Cuando estuvimos los dos desnudos vi que, en efecto, se había adelgazado mucho. En el pecho y en la espalda se le distinguían las costillas y la pequeña cicatriz de su vientre se había alargado. Pero sus formas eran siempre armoniosas y sus pechitos firmes. La besé despacio, mucho rato, por todo el cuerpo -el tenue perfume que despedía su piel parecía emanar de sus entrañas-, susurrándole palabras de amor. No me importaba nada. Ni siquiera que estuviera hechizada por ese japonés. Me aterraba que, por las tareas en que éste la había metido, terminara despanzurrada a balazos o en una cárcel africana. Pero yo movería cielo y tierra para rescatarla. Porque, para qué negarlo, la amaba cada día más. Y la amaría siempre, aunque me engañara con mil fukudas, porque ella era la mujercita más delicada y más bella de la creación: mi reina, mi princesita, mi torturadora, mi mentirosita, mi japonesita, mi único amor. Kuriko se había cubierto la cara con el brazo y no decía nada, ni siquiera me escuchaba, totalmente concentrada en su placer.
– Lo que me gusta, niño bueno -me ordenó al fin, abriendo las piernas y atrayendo mi cabeza hacia su sexo.

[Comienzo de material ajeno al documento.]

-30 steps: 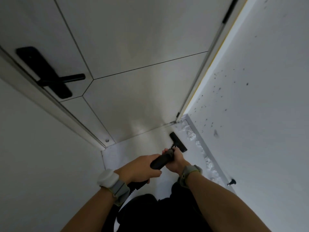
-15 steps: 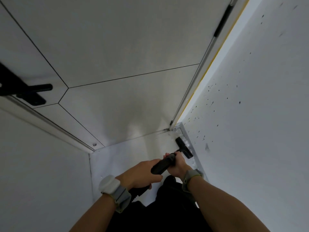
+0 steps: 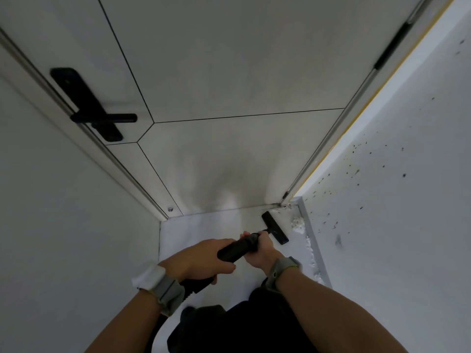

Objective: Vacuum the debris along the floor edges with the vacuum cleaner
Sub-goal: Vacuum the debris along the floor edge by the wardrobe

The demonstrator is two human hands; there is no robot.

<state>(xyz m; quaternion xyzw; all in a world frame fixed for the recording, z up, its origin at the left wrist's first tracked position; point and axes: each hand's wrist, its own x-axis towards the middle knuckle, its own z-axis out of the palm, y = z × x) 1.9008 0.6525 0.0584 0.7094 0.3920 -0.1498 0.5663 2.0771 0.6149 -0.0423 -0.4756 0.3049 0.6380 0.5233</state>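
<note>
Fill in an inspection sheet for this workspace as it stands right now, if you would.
Surface: pale floor, a narrow strip between the door and the walls.
Job's things: black vacuum wand; its nozzle is down near the corner, beside white debris lying along the baseboard.
Clutter: nothing seen.
Hands: left hand and right hand both grip the vacuum wand, the right one nearer the nozzle.
Cables: nothing seen.
Surroundings: door with a black handle; right wall speckled with dark spots.
</note>
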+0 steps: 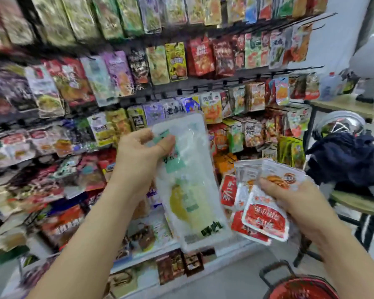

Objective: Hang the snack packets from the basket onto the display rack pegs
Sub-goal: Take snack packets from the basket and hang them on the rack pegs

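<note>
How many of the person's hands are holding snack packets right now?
2. The left hand holds one large pale packet, centre; the right hand holds a fanned bunch of small red-and-white packets, lower right. Some packets in that bunch may be hidden.

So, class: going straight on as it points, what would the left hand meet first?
Likely the purple and white hanging packets on the black wire display rack, just beyond the long white translucent packet the left hand grips; depth is unclear.

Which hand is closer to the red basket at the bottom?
Right. The right hand, holding small red-and-white packets, is above the red plastic basket; the left hand, holding a long clear packet, is farther up and to the left.
</note>
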`<move>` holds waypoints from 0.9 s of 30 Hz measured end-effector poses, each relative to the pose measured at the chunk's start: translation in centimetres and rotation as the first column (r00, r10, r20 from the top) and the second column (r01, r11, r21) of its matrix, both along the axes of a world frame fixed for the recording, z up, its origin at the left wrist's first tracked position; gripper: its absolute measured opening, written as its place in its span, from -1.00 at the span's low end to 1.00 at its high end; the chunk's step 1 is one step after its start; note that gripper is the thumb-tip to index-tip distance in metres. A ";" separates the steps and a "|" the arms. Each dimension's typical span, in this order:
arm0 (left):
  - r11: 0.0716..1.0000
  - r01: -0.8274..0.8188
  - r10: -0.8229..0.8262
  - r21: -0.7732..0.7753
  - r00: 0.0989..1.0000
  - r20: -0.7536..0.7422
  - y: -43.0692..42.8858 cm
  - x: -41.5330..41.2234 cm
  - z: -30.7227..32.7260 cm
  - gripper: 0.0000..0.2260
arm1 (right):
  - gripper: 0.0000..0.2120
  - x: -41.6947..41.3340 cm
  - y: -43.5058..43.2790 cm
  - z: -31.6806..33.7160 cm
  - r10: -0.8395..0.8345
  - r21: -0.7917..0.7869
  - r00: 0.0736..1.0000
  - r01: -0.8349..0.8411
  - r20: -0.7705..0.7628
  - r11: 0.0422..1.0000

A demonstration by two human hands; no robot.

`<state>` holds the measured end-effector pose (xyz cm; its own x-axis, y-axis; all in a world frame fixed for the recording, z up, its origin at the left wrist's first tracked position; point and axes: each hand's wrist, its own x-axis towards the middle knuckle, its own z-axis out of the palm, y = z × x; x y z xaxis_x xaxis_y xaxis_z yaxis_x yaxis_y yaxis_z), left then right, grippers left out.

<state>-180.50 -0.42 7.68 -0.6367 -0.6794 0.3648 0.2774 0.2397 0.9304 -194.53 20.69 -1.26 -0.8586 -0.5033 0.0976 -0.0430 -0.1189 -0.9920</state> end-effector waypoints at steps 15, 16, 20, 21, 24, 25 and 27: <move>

Besarlo, sorberlo, gustar la fragancia que salía del fondo de su vientre me hizo tan feliz como antaño. Por unos minutos eternos me olvidé de Fukuda y de las mil y una aventuras que me había contado, sumido en una exaltación quieta y febril, tragando los jugos dulces que succionaba de sus entrañas. Después de sentirla gozar, me encaramé sobre ella y, con la misma dificultad de tantas veces, la penetré, sintiendo que se quejaba y se fruncía. Estaba muy excitado pero conseguí demorarme en ella, sumido en un frenesí de vértigo hasta que por fin eyaculé. La tuve largo rato soldada a mí, apretándola con fuerza. La acaricié, mordí sus cabellos, sus perfectas orejas, la besé, le pedí perdón por no haber podido retenerme más tiempo.